== WORK ITEM ==
Each line of the data below from the one holding "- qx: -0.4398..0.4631" to the one holding "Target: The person", inclusive, is to be reproduced exactly; no other line belongs in the answer.
======== DATA BLOCK ========
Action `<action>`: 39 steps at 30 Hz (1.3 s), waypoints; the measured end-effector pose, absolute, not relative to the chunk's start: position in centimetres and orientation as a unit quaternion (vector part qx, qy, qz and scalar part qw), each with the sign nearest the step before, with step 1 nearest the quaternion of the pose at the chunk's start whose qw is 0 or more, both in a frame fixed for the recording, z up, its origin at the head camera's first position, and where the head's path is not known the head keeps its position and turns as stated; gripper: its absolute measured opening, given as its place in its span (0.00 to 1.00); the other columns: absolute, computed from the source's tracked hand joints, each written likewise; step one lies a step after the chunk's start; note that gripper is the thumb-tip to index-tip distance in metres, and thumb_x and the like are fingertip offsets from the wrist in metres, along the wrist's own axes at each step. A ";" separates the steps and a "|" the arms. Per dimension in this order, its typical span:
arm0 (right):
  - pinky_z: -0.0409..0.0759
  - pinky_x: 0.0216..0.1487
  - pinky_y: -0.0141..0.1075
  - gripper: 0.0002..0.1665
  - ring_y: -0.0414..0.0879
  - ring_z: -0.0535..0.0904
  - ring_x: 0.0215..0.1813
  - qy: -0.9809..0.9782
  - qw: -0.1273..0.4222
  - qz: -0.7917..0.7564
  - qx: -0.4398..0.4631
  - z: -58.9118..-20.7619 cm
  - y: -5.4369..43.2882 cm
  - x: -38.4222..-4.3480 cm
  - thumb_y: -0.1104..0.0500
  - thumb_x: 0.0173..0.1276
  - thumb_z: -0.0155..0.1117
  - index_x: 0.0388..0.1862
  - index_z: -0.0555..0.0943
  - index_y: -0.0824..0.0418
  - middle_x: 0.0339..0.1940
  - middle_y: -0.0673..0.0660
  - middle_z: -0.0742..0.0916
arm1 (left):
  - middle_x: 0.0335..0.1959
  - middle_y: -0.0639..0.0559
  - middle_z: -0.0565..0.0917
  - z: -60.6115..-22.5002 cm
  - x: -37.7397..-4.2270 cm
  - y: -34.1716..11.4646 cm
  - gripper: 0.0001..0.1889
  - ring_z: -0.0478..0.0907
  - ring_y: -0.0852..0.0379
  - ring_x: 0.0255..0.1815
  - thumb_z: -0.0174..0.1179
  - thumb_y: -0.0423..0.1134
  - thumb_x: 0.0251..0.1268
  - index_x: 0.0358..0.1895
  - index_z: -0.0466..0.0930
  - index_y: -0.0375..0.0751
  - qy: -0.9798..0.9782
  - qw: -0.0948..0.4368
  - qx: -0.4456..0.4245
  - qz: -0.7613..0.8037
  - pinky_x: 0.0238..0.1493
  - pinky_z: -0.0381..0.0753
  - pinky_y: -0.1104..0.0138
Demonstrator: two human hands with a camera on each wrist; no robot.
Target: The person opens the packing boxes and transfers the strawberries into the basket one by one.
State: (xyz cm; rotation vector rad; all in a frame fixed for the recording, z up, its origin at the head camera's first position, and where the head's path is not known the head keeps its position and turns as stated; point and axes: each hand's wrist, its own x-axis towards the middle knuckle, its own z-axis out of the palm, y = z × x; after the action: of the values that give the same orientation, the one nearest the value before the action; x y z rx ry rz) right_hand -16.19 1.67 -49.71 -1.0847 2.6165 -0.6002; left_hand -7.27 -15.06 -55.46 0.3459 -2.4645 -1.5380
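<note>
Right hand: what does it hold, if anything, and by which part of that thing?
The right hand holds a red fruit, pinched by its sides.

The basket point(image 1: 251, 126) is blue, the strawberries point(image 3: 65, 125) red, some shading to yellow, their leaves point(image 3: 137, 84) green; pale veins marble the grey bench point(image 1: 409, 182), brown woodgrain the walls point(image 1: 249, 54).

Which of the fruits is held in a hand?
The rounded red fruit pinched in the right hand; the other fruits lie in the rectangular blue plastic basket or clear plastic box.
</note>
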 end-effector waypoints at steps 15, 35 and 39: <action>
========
== WRITTEN SOLUTION ==
  - qx: -0.4398..0.4631
  - z: -58.9118..-20.7619 cm
  - y: -5.4369..43.2882 cm
  - x: -38.4222..-4.3480 cm
  - thumb_y: -0.1104..0.0500
  - thumb_x: 0.0173..0.1276
  - thumb_z: -0.0155..0.1117
  - index_x: 0.0388..0.1862
  - index_z: -0.0555..0.0943
  - index_y: -0.0824..0.0418
  - middle_x: 0.0339..0.1940
  - middle_y: -0.0673..0.0660
  - middle_z: -0.0742..0.0916
arm1 (left):
  - middle_x: 0.0335..0.1959
  - middle_y: -0.0639..0.0559
  - middle_z: -0.0565..0.0917
  - z: -60.6115..-22.5002 cm
  - x: -37.7397..-4.2270 cm
  - y: -34.1716..11.4646 cm
  - gripper: 0.0001..0.1889
  - ring_z: -0.0478..0.0907
  - ring_y: -0.0852..0.0379
  - ring_x: 0.0255..0.1815
  - thumb_z: -0.0174..0.1179
  - thumb_y: -0.0423..0.1134
  - thumb_x: 0.0251..0.1268
  - index_x: 0.0358..0.1895
  - index_z: -0.0466..0.0930
  - index_y: -0.0375..0.0751
  - qy: -0.9798..0.9782
  - qw: -0.0948..0.4368
  - qx: -0.4456..0.4245
  - qz: -0.7613..0.8037
  - pinky_x: 0.0238..0.1493
  - pinky_z: -0.0381..0.0753
  - pinky_y: -0.1104..0.0138
Demonstrator: two human hands with a camera on each wrist; no robot.
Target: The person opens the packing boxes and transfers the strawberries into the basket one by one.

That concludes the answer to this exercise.